1. Form of Sponsorship. During the term of this Agreement, Tickets shall be
XX0.xxx's exclusive partner/source for sports, entertainment, and travel
tickets, and XX0.xxx shall include a Tickets Portal on the "Music" page and the
"Pop," "Rock" and "Alternative" genre pages on the Website. A "Portal" is
defined as a web graphic with the dimensions not to exceed 125 x 125 pixels and
20Kb in size. The content of the Portal shall be supplied by Tickets and shall
conform with reasonable technical and content specifications supplied by
XX0.xxx.
2. Impressions. XX0.xxx agrees to deliver a guaranteed minimum of 3,000,000
Impressions per month for the term of this Agreement. An "Impression" is defined
as the display of the Tickets Portal to a user on one of the above referenced
pages.
3. Sponsor Fees. Tickets agrees to pay XX0.xxx, during the term of this
Agreement, as follows: (i) $[***] payable on the Effective Date; (ii) $[***]
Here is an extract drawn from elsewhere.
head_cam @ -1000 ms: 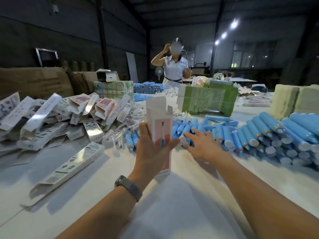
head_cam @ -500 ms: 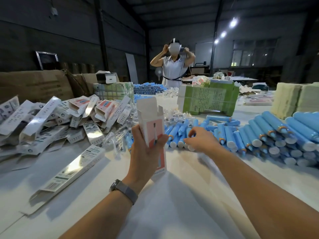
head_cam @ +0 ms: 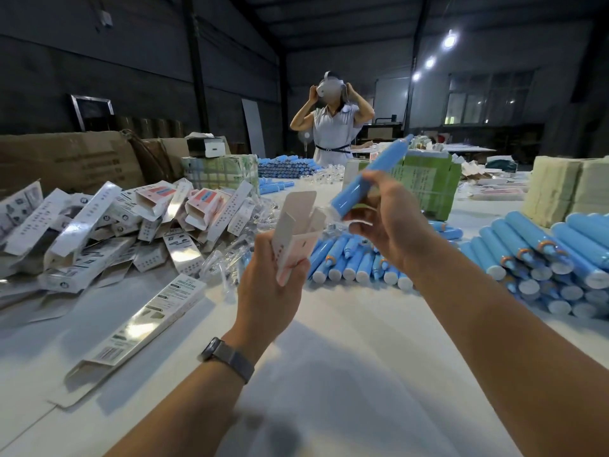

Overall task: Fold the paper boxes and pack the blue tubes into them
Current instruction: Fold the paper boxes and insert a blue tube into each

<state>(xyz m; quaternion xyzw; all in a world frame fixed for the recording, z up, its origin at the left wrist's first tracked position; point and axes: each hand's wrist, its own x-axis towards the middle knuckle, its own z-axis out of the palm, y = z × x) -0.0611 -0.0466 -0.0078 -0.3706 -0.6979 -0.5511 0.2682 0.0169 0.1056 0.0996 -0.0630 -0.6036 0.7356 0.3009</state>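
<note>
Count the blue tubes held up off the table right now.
1: the blue tube gripped in the right hand, just above the open box in the left hand. All others lie in piles.

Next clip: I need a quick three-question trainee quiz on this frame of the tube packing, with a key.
1. True or false: the blue tube is already inside the paper box.
2. Which hand holds the tube? A) left hand B) right hand
3. Fill in: the box's top flaps are ____.

Key: 1 false, the tube is in the air just right of the box's mouth; 2 B; 3 open.
</note>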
payable on or before one month subsequent to the Effective Date; (iii) $[***]
payable on or before two months subsequent to the Effective Date; (iv) $[***]
payable on or before three months subsequent to the Effective Date; (v) $[***]
payable on or before four months subsequent to the Effective Date; (vi) $[***]
payable on or before five months subsequent to the Effective Date. Any late
payments under this Agreement will be assessed a service fee of one and one-half
percent (1.5%) per month, to the extent allowed by law.
4. Term and Termination. This Agreement shall commence on the Effective Date and
shall remain in full force and effect until one (1) year subsequent to the
Effective Date, provided however, that Tickets may terminate this Agreement for
any reason upon thirty (30) days' notice to MP3. com at any time prior to the
expiration of sixty (60) days subsequent to the Effective Date. Furthermore, for
a thirty (30) day period, beginning thirty (30) days prior to the first
anniversary of this Agreement, Tickets shall have the right to renew the
Agreement for another year with Sponsor Fees that do not exceed a [***] percent
increase over the existing Sponsor Fees. Any payments which have accrued prior
to the date of termination shall remain due and payable. Sections 6, 7, and 8
shall survive termination of this agreement.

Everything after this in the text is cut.